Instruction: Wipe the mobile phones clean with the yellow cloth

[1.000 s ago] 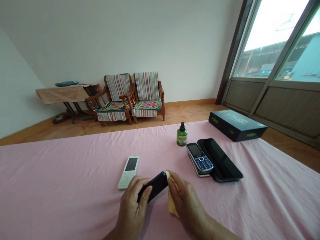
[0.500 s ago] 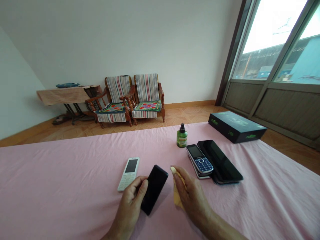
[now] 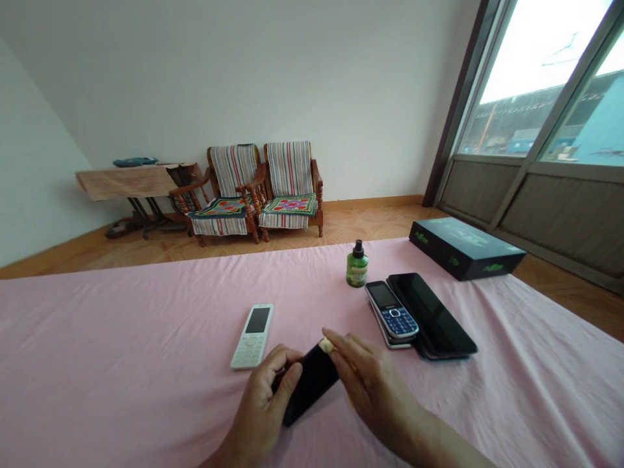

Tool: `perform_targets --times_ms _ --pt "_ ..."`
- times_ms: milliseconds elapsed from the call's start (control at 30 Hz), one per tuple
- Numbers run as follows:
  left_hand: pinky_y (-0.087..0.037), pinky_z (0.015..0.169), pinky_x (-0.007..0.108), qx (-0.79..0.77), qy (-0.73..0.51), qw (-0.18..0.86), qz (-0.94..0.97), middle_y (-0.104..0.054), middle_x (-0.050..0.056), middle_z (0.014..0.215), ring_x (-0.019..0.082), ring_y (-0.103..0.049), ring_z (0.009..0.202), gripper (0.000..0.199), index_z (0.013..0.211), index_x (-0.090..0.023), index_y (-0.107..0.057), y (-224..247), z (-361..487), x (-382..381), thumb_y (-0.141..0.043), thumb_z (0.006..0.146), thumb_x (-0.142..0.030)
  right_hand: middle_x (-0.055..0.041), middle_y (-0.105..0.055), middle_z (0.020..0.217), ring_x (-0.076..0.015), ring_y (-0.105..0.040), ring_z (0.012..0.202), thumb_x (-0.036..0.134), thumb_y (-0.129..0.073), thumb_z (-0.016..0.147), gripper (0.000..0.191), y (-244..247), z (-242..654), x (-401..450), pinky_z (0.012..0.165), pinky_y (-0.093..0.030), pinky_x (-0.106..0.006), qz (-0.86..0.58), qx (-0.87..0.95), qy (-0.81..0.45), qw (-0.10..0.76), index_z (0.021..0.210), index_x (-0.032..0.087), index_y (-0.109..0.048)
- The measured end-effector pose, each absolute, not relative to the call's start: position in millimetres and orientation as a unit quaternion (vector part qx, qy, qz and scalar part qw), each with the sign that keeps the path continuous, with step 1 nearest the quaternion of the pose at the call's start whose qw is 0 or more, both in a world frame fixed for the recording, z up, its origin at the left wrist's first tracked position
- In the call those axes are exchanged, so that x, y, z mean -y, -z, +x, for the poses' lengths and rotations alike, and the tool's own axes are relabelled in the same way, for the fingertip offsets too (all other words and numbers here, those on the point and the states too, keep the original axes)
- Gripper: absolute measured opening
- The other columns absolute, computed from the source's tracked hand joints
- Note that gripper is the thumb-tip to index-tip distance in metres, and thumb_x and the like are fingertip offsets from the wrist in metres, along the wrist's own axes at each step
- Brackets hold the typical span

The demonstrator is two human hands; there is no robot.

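Pink sheet (image 3: 121,364): the largest surface in my remote view, softly creased. I judge that a dragged wrist could pull these folds and shift whatever rests on them. Two armchairs (image 3: 289,172) stand beyond it. Black box (image 3: 465,247): lying flat near the sheet's far right corner, well apart from my hands.

Right hand (image 3: 385,396): fingers pinching a yellow cloth against the upper end of a black phone. Left hand (image 3: 258,409): grasping that phone by its lower left side, thumb over its face. Large dark device (image 3: 431,315): lying on a stack to the right.

Black phone (image 3: 312,383): tilted between my hands, just above the sheet. Should I press hard with the right hand, the phone could pivot out of the left, since the grip sits at one side; a smooth face would make slipping likelier. White keypad phone (image 3: 252,337): flat, just beyond the left hand, where a knuckle could nudge it. Blue keypad phone (image 3: 392,311): atop another handset, liable to slide if my right forearm swings outward.

Green bottle (image 3: 357,270): upright, narrow, easily toppled by a tug on the fabric. Yellow cloth (image 3: 325,345): smallest, mostly hidden by fingers; if it bunches, bare fingertips could smudge the phone.
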State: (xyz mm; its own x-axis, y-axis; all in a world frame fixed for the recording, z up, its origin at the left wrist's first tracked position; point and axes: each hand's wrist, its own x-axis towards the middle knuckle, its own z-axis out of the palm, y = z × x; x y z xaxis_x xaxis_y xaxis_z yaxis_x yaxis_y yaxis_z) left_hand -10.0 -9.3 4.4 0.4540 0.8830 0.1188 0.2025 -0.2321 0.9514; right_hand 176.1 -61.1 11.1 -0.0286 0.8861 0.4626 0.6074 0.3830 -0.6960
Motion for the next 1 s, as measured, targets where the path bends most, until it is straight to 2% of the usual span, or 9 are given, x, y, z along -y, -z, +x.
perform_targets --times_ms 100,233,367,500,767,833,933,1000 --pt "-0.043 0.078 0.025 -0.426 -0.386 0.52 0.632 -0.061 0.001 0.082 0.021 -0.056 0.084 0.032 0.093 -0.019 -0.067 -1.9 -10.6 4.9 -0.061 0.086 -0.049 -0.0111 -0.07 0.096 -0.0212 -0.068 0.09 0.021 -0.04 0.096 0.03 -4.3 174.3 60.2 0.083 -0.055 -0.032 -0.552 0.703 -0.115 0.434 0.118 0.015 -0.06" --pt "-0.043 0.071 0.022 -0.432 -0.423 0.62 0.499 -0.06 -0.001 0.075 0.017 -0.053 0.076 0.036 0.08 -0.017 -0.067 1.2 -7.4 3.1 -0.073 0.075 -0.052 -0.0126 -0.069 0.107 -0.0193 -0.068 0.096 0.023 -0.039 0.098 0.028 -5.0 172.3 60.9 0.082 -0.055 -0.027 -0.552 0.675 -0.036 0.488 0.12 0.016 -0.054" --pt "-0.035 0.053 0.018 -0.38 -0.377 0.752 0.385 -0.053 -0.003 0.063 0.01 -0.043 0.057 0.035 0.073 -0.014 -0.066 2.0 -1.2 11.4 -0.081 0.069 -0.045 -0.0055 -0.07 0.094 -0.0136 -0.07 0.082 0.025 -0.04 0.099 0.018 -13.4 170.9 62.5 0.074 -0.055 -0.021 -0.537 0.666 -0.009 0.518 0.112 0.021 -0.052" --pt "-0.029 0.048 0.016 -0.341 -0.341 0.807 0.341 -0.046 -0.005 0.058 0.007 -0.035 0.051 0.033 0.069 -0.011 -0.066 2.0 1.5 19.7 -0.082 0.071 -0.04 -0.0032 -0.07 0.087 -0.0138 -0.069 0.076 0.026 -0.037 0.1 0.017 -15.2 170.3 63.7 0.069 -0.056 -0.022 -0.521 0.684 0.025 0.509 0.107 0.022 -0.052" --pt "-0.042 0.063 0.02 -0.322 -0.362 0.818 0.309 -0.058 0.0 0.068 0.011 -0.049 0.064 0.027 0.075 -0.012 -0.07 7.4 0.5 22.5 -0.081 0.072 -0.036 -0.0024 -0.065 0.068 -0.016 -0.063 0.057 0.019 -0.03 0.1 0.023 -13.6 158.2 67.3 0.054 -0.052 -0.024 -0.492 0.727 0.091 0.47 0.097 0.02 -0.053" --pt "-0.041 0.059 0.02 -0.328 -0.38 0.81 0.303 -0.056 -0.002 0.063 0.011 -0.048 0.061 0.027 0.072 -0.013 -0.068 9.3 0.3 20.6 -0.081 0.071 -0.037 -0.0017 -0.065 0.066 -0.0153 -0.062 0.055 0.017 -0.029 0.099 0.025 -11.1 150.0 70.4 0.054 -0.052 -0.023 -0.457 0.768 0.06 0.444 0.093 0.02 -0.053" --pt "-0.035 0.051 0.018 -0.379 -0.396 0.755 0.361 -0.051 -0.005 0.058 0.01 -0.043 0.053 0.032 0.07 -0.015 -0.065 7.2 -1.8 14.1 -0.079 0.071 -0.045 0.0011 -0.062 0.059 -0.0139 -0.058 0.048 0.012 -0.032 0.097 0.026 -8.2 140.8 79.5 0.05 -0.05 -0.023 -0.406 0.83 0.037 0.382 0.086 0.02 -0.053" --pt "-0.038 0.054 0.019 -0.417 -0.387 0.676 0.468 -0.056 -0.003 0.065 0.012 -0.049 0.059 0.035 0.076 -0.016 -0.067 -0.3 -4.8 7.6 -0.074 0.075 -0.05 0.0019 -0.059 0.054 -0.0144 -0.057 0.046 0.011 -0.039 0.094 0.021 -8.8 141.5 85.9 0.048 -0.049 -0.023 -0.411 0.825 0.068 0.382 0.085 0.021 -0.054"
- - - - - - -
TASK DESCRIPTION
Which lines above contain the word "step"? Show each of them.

ANSWER SPACE
- The measured end-effector pose, each absolute, not relative to the call's start: position in millimetres and orientation as a unit quaternion (vector part qx, qy, qz and scalar part qw), each with the sign that keeps the path continuous, with step 1 nearest the quaternion of the pose at the call's start whose qw is 0 or more, both in a world frame fixed for the recording, z up, its origin at the left wrist's first tracked position
- Note that gripper is the thumb-tip to index-tip distance in metres, and thumb_x and the like are fingertip offsets from the wrist in metres, along the wrist's own axes at each step

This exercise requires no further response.